Needed from the data below: every line from the one with "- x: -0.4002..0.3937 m" up to and including the one with "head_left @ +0", repeated exactly and with nothing else.

**DATA SHOWN**
════════════════

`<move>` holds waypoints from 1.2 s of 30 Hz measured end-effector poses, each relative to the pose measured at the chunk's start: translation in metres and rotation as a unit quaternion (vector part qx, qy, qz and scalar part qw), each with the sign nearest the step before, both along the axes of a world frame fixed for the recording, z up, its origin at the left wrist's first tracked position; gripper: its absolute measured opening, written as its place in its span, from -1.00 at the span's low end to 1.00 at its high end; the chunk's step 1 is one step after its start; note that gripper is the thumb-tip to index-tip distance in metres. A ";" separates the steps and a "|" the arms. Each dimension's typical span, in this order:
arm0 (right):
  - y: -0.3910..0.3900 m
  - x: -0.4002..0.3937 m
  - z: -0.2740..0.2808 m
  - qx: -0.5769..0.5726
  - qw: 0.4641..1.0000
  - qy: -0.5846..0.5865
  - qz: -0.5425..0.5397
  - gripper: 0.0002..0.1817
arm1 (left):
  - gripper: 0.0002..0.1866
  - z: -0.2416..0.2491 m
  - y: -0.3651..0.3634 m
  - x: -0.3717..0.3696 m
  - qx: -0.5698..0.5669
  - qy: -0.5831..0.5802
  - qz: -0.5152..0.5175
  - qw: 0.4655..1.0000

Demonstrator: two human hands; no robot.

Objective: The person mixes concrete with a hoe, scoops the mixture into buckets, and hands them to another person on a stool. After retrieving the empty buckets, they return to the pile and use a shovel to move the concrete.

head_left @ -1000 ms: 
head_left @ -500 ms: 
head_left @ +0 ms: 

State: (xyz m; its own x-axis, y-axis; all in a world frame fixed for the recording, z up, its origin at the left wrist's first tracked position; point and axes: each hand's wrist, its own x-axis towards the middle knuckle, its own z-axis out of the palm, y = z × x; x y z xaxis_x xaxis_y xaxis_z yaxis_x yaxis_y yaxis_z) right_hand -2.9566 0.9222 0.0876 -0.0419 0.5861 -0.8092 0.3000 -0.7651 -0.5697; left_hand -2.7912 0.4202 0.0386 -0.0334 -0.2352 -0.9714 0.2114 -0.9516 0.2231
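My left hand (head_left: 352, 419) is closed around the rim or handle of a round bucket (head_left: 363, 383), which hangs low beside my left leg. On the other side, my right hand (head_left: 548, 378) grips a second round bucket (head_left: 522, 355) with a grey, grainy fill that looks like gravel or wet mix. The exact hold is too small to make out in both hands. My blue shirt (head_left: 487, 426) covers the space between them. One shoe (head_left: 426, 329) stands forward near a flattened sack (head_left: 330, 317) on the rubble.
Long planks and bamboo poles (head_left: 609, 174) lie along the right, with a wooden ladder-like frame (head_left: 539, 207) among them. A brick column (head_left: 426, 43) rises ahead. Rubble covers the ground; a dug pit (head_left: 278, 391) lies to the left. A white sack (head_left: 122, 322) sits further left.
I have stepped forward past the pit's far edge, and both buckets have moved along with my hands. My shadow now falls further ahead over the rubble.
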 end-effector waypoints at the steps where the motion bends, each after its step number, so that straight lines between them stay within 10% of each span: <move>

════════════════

**OUTPUT OF THE TASK**
  - x: -0.4002..0.3937 m
  - z: -0.2740..0.2808 m
  - qx: -0.5769..0.5726
  - qw: 0.4641..1.0000
  - qy: -0.5846..0.5865
  - qz: -0.5425..0.5397
  - gripper: 0.0002..0.1817
arm1 (left):
  - gripper: 0.0002..0.1866
  - z: -0.2416..0.2491 m
  - y: -0.3651..0.3634 m
  - x: -0.3717..0.3696 m
  - qx: -0.5698..0.5669
  - qy: -0.5831..0.5802
  - qz: -0.5152..0.5175
  - qw: 0.4655..1.0000

Demonstrator: two human hands; no robot.

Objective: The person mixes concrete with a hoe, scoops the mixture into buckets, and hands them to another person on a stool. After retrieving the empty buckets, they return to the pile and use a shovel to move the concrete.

head_left @ -1000 ms: 
head_left @ -500 ms: 
head_left @ +0 ms: 

Nothing further is needed for the exercise.